**What the task asks**
Write the records below out again. Match them exactly.

*** Opening Records supplied ***

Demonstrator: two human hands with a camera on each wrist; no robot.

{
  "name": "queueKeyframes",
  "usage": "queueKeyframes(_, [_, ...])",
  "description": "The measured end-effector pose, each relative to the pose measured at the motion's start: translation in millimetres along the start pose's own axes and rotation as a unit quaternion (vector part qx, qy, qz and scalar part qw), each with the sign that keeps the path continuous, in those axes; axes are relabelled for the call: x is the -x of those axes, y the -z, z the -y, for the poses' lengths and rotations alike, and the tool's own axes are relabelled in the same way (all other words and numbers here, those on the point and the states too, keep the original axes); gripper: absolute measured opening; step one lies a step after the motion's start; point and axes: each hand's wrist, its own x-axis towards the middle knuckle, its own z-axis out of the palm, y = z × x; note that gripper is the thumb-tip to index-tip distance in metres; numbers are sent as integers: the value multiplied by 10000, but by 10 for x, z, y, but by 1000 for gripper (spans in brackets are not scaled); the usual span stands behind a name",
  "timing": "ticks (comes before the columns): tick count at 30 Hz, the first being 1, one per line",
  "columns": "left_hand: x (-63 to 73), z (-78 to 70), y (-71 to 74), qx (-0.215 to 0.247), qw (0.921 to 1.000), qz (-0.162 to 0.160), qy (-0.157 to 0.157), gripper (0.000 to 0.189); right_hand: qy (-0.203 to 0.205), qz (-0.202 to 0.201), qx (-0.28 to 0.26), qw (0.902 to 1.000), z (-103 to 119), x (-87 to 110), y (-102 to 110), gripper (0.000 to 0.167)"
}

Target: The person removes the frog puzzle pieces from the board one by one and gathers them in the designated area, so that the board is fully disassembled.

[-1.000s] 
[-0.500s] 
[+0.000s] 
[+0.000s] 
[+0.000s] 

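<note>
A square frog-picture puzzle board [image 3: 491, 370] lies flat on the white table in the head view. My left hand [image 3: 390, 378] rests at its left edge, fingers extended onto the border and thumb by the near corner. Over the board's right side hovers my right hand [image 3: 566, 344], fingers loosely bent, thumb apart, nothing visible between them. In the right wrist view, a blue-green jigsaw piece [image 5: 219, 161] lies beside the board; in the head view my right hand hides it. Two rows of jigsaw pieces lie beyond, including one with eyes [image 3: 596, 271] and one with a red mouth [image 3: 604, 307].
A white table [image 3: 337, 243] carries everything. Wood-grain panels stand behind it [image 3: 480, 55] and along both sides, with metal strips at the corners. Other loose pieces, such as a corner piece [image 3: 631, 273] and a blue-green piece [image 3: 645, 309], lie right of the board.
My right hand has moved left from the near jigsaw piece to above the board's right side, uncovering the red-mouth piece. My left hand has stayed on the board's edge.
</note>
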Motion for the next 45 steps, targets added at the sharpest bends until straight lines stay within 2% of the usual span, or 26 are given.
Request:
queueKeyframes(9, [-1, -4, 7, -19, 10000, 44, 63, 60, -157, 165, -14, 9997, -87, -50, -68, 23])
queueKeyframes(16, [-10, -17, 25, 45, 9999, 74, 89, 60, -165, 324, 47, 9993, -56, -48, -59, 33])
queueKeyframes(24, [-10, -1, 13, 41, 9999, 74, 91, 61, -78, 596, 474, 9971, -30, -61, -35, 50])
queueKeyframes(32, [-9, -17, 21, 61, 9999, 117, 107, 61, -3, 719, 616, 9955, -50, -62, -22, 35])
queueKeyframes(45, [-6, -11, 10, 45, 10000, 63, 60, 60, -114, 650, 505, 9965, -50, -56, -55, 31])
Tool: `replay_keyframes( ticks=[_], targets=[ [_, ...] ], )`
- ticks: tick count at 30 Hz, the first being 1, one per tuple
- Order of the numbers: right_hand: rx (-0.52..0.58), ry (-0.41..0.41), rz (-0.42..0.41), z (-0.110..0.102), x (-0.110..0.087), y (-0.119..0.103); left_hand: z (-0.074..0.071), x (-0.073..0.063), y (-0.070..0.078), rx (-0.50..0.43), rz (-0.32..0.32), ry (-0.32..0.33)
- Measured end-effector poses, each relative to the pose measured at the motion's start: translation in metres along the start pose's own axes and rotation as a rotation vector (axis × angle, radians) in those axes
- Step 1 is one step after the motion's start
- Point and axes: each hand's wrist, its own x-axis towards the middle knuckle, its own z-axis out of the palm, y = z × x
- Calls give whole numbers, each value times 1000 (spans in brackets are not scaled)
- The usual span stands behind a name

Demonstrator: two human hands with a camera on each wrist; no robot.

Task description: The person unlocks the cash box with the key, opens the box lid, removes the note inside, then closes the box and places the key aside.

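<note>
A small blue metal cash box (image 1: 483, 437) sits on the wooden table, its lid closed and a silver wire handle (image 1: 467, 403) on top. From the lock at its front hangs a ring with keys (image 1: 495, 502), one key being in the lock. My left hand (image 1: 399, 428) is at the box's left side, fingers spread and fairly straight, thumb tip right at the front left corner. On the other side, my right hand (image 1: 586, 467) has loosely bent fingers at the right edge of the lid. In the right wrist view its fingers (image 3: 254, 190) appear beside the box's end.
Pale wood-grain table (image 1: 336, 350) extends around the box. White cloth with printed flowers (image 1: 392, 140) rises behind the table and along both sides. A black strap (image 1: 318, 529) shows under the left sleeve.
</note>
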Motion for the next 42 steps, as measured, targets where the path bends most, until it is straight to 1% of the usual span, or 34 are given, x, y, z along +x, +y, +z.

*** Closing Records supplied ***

**Answer section**
Demonstrator: two human hands with a camera on each wrist; no robot.

{
  "name": "queueKeyframes",
  "usage": "queueKeyframes(_, [_, ...])",
  "description": "The measured end-effector pose, each relative to the pose measured at the motion's start: translation in millimetres along the start pose's own axes and rotation as a unit quaternion (vector part qx, qy, qz and scalar part qw), each with the sign that keeps the path continuous, in those axes; axes are relabelled for the call: x is the -x of those axes, y the -z, z the -y, for the poses' lengths and rotations alike, and the tool's own axes are relabelled in the same way (all other words and numbers here, those on the point and the states too, keep the original axes); gripper: absolute measured opening; step one lies a step after the motion's start; point and axes: each hand's wrist, its own x-axis towards the middle knuckle, its own z-axis out of the palm, y = z × x; note that gripper is the thumb-tip to index-tip distance in metres; numbers are sent as integers: the value multiplied by 10000, but by 10 for x, z, y, but by 1000 for gripper (spans in brackets are not scaled); the usual span stands behind a name",
  "timing": "ticks (comes before the columns): tick count at 30 Hz, the first being 1, one per line",
  "columns": "left_hand: x (-63 to 73), z (-78 to 70), y (-71 to 74), qx (-0.215 to 0.247), qw (0.921 to 1.000), qz (-0.162 to 0.160), qy (-0.157 to 0.157), gripper (0.000 to 0.189); right_hand: qy (-0.203 to 0.205), qz (-0.202 to 0.201), qx (-0.28 to 0.26), qw (0.902 to 1.000), z (-103 to 119), x (-87 to 110), y (-102 to 110), gripper (0.000 to 0.167)"
}

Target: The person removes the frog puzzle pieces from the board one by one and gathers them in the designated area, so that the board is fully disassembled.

[-1.000s] 
[-0.500s] 
[+0.000s] 
[+0.000s] 
[+0.000s] 

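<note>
A square frog-picture puzzle board [image 3: 491, 370] lies flat on the white table in the head view. My left hand [image 3: 390, 378] rests at its left edge, fingers extended onto the border and thumb by the near corner. Over the board's right side hovers my right hand [image 3: 566, 344], fingers loosely bent, thumb apart, nothing visible between them. In the right wrist view, a blue-green jigsaw piece [image 5: 219, 161] lies beside the board; in the head view my right hand hides it. Two rows of jigsaw pieces lie beyond, including one with eyes [image 3: 596, 271] and one with a red mouth [image 3: 604, 307].
A white table [image 3: 337, 243] carries everything. Wood-grain panels stand behind it [image 3: 480, 55] and along both sides, with metal strips at the corners. Other loose pieces, such as a corner piece [image 3: 631, 273] and a blue-green piece [image 3: 645, 309], lie right of the board.
My right hand has moved left from the near jigsaw piece to above the board's right side, uncovering the red-mouth piece. My left hand has stayed on the board's edge.
</note>
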Motion for the next 45 steps, targets added at the sharpest bends until straight lines stay within 2% of the usual span, or 26 are given.
Request:
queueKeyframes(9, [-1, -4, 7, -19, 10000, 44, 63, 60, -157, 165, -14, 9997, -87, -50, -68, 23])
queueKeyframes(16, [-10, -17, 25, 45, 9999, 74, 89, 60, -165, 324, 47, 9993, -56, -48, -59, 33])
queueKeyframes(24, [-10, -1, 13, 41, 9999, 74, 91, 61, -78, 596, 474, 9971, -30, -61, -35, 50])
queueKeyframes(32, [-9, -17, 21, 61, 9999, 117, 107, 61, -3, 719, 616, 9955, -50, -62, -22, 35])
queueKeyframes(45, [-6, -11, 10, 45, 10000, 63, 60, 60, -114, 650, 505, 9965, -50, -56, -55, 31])
Tool: `replay_keyframes( ticks=[_], targets=[ [_, ...] ], )`
- ticks: tick count at 30 Hz, the first being 1, one per tuple
- Order of the numbers: right_hand: rx (-0.52..0.58), ry (-0.41..0.41), rz (-0.42..0.41), z (-0.110..0.102), x (-0.110..0.087), y (-0.119..0.103); left_hand: z (-0.074..0.071), x (-0.073..0.063), y (-0.070..0.078), rx (-0.50..0.43), rz (-0.32..0.32), ry (-0.32..0.33)
- Measured end-effector poses, each relative to the pose measured at the motion's start: translation in metres along the start pose's own axes and rotation as a rotation vector (axis × angle, radians) in those axes
- Step 1 is one step after the motion's start
- Point and axes: each hand's wrist, its own x-axis towards the middle knuckle, its own z-axis out of the palm, y = z × x
- Calls give whole numbers, each value times 1000 (spans in brackets are not scaled)
- The usual span stands behind a name

Demonstrator: two human hands with a camera on each wrist; no robot.

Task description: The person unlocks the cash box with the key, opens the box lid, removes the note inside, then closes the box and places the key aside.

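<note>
A small blue metal cash box (image 1: 483, 437) sits on the wooden table, its lid closed and a silver wire handle (image 1: 467, 403) on top. From the lock at its front hangs a ring with keys (image 1: 495, 502), one key being in the lock. My left hand (image 1: 399, 428) is at the box's left side, fingers spread and fairly straight, thumb tip right at the front left corner. On the other side, my right hand (image 1: 586, 467) has loosely bent fingers at the right edge of the lid. In the right wrist view its fingers (image 3: 254, 190) appear beside the box's end.
Pale wood-grain table (image 1: 336, 350) extends around the box. White cloth with printed flowers (image 1: 392, 140) rises behind the table and along both sides. A black strap (image 1: 318, 529) shows under the left sleeve.
</note>
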Motion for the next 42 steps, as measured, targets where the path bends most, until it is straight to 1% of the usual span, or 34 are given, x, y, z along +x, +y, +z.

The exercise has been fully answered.